How did we get here?

Honey’s one-sentence response to MegaLag was “Honey follows industry rules and practices, including last-click attribution.”  It’s no surprise that Honey claims compliance.  But I was surprised to see affiliate thought-leaders agree.  For example, long-time affiliate expert Brook Schaaf remarked “Honey appears to be in compliance with network standards.”  Awin CEO Adam Ross says MegaLag’s video “portray[s] performance marketing attribution as a form of theft or scam”—suggesting that he too thinks Honey did nothing wrong.

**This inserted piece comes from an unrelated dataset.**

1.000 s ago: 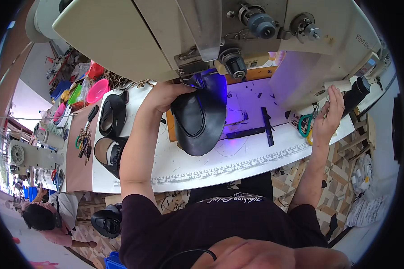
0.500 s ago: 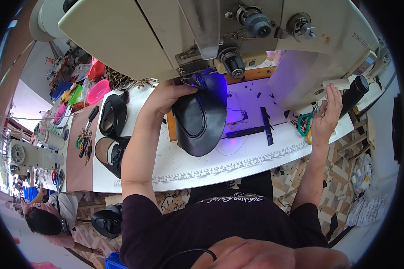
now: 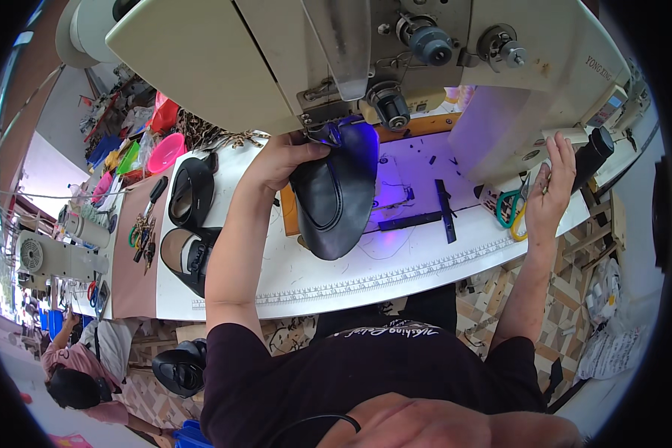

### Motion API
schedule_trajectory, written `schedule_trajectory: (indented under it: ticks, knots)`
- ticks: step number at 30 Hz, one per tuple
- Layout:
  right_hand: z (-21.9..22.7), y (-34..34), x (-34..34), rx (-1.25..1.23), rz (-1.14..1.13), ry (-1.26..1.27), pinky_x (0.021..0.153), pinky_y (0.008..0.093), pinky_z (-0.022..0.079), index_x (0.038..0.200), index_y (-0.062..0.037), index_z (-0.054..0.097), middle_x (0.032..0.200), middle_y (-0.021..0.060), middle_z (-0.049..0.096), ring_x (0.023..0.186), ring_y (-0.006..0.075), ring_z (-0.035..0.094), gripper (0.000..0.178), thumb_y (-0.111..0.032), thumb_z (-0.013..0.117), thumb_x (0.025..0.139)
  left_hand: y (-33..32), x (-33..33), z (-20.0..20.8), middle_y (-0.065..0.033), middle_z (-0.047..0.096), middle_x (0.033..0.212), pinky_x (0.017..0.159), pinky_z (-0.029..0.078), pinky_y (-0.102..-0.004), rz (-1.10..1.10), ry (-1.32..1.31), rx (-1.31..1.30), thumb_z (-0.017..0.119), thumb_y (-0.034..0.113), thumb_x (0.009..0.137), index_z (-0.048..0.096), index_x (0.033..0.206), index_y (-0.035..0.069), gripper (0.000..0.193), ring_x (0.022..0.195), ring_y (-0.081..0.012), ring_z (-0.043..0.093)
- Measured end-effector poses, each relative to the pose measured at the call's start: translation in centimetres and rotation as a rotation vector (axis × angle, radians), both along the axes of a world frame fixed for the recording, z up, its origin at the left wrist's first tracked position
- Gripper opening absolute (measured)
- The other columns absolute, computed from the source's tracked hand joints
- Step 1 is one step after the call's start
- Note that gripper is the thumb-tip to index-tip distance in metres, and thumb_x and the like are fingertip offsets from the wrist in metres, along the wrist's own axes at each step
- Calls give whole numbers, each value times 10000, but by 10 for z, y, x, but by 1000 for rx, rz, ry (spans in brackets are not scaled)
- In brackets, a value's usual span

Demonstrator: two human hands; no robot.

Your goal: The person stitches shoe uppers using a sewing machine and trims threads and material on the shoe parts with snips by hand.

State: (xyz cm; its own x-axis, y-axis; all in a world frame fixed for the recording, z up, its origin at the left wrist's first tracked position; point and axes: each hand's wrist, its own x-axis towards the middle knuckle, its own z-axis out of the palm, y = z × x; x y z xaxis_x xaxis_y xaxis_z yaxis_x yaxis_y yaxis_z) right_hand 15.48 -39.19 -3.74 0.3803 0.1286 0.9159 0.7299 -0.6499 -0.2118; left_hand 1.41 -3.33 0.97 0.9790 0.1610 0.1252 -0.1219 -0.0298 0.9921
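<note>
A pink plastic basin (image 3: 166, 153) stands at the far left among heaped plastic goods, its contents too small to tell; a blue bin (image 3: 193, 434) is cut off by the lower edge; a white plastic bag (image 3: 603, 291) sits on the tiled floor at right, its filling unclear. The black shoe upper (image 3: 341, 209) lies under the sewing machine (image 3: 201, 56), whose head hides its far end; the left hand (image 3: 287, 158) is clamped on its left edge, thumb on top, the other fingers mostly hidden; the right hand (image 3: 554, 175) is raised near the machine's column, fingers straight and close together, thumb apart; scissors (image 3: 501, 209) with green and yellow handles lie just beside it. Two black strips (image 3: 411, 221) meet near the upper; a printed ruler (image 3: 366, 282) borders the white table (image 3: 306, 272); two more uppers (image 3: 204, 179) sit left of the left forearm.
</note>
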Motion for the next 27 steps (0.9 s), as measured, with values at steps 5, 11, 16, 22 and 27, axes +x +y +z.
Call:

I’ll update this piece with when others dig into the contracts and compare Honey’s practices with the governing requirements.  But after more than 20 years working on affiliate fraud—my first piece on this subject was, wow, 2004—let me offer four observations.

One, it’s easy to get complacent.  Much of what Honey does is distressingly normal among browser extensions.  Test the Rakuten Cashback app and you’ll find much the same thing.  Above, I linked to litigation against Honey, but there’s also now similar litigation against Capital One, alleging that its Capital One Shopping browser extension does much the same.  Brook and Adam are right that Honey’s tactics aren’t a surprise to anyone who’s been in the industry for decades.  Many people have come to accept behaviors that don’t follow the literal meaning of stated policies.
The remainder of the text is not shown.